The old Nats hated the Cape Times for the formidable liberal work it used to do then, hence half Jannie's pleasure at the early front page. And after his own conversion to the DP he personally hated the countervailing organ, Die Burger, which made him so angry over breakfast each morning that it got his adrenalin pumping for the day.

It says something about the road we have traveled that Die Burger soon became the liberal paper. Jannie kept traveling, both literally, to Lusaka, and figuratively to join the ANC half way through his term, with four other DP MPs. He had traversed the entire political terrain from the old establishment to the incoming new. And he did so from personal conviction that it was, for him, the right thing to do.

It is not that he didn't work through the ideological considerations that normally drive defection, as when Mrs Suzman and company crossed the floor to create the Progressive Party, or Dr Treurnicht the Conservative. He did take the ANC's non-racist, non-sexist ethos under review. He said he understood the non-racism but he could not understand what you had against sex!

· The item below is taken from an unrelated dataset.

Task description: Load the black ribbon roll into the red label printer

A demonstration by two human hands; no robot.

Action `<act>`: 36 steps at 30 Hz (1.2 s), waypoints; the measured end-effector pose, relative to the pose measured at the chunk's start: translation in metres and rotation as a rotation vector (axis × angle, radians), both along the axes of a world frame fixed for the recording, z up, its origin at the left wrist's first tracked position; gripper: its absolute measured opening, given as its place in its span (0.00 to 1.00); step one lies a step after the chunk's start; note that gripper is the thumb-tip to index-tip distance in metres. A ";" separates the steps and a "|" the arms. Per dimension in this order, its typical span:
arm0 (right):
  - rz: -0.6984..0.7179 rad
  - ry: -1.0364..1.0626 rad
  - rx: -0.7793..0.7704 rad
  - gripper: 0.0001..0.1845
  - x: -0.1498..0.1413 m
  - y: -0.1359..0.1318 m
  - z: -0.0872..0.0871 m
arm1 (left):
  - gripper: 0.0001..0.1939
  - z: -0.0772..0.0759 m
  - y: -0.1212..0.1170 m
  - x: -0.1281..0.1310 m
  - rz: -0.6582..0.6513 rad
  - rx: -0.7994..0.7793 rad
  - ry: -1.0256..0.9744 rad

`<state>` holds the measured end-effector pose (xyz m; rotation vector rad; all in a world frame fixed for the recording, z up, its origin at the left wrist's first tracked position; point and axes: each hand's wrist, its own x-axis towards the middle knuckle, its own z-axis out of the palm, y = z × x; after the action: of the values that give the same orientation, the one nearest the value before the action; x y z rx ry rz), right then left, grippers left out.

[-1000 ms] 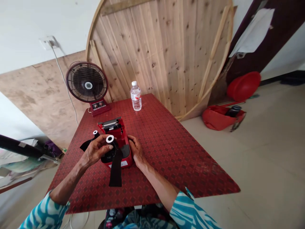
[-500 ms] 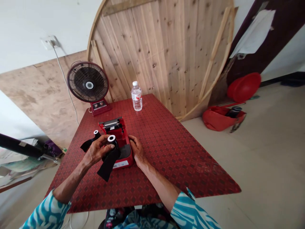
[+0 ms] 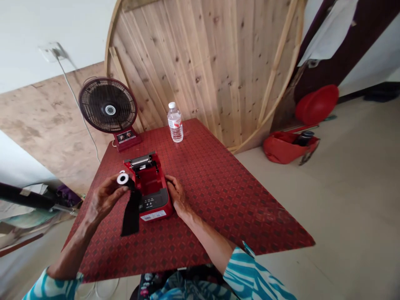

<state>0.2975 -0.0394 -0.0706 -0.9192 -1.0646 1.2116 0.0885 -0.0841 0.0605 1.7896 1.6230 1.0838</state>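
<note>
Leftward of its place a half-second ago, the black roll [image 3: 131,183] now sits in the left hand [image 3: 104,198], off the left side of the open red machine [image 3: 153,185].

The machine stands on the table [image 3: 234,200] to the right of that grip, its long axis running away from the person and its raised lid [image 3: 140,161] at the far end. The left hand is the one at the roll, thumb and fingers pinched around it just below its white core [image 3: 123,179]. The roll looks nearly upright, white end up, its loose black strip [image 3: 130,216] hanging toward the near edge; contact with the machine cannot be told. The right hand [image 3: 177,192] lies along the machine's right wall, fingers forward, bracing rather than clenched, forearm angled in from the right.
</note>
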 end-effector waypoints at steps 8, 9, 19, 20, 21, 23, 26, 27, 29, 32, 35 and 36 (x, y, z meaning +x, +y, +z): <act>-0.002 -0.029 0.019 0.16 0.002 0.000 0.000 | 0.21 -0.001 0.019 0.033 -0.184 0.022 0.487; 0.003 -0.026 0.018 0.17 0.002 0.000 0.000 | 0.19 -0.002 0.023 0.035 -0.187 0.007 0.537; -0.004 -0.015 -0.006 0.17 0.000 0.001 -0.001 | 0.14 -0.007 0.059 0.053 -0.323 -0.188 0.947; -0.005 -0.019 -0.008 0.17 0.000 0.001 -0.001 | 0.14 -0.008 0.064 0.055 -0.364 -0.216 0.977; -0.006 -0.024 -0.008 0.17 0.000 0.001 -0.001 | 0.14 -0.009 0.068 0.056 -0.402 -0.236 0.983; -0.006 -0.029 -0.003 0.17 0.001 0.000 0.000 | 0.14 -0.010 0.073 0.055 -0.479 -0.240 0.908; 0.002 -0.022 -0.010 0.18 0.002 0.000 0.001 | 0.15 -0.005 0.070 0.046 -0.549 -0.191 0.748; 0.002 -0.018 -0.013 0.18 0.002 0.000 0.000 | 0.15 -0.002 0.065 0.042 -0.526 -0.157 0.699; 0.003 -0.012 -0.019 0.18 0.001 0.000 -0.001 | 0.18 0.007 0.047 0.032 -0.433 -0.095 0.599; 0.003 -0.002 -0.029 0.18 0.000 0.000 -0.004 | 0.22 0.015 0.012 0.019 -0.351 -0.059 0.467; 0.006 0.011 -0.023 0.18 0.000 0.000 -0.006 | 0.25 0.011 -0.017 0.016 -0.365 0.031 0.484; 0.010 0.016 -0.019 0.18 0.001 0.000 -0.006 | 0.26 0.006 -0.023 0.017 -0.356 0.083 0.511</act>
<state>0.2981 -0.0389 -0.0770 -0.9178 -1.0478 1.2371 0.1053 -0.1069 0.0670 2.4388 1.4437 0.5656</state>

However the reason why it was for him the right thing to do was that he felt he had an historical debt. In die woorde van sy vrou Trienie, wat vandag saam met haar seun Steyn as my gas in die galery sit en wat sy politieke spanmaat sowel as sy gade was:  "hy het net gevoel dis al manier om reg te maak die feit dat hy in die verlede die NP ondersteun het. Alhoewel hy verguising moes verdra, het hy tot die dag van sy dood nooit getwyfel dat hy die regte ding gedoen het nie, en van die groot massa mense van Suid-Afrika het hy baie ondersteuning gekry."

My colleague Marius Swart who is father in law to one of the Momberg sons and who cannot be here today describes how, at Jannie's 70th two years ago, the range of guests, from farmers and sportsmen and women, politicians and friends attested to the fact that he was indeed a bridge builder between the old order and the new.

He argued hard, but always honestly and always with respect for a different point of view. He loved his wife and children and grandchildren with a passion. He loved sport. He loved everything - except all the things he hated! There were no half measures, and as Trienie says, he did nothing half-heartedly.

Parliament was one of the things he loved. He was thrilled to come here in 1989. When he defected three years later, Trienie says he did so without any guarantee that he would appear on the ANC's party list, or that he would receive any post, posting or reward. In the event, he became an ANC whip, and in time was posted to Greece, As for reward: there is a reward associated with ANC membership about which we have only lately learned, from the highest authority. It is the ultimate reward - a free pass through the pearly gates. The ANC may not be able to do much for you down here, but it is said to be an investment in the hereafter. I wonder what Jannie thinks of this election promise, up there. I suspect he thinks he got there on his own recognisances, and I would think that he is right.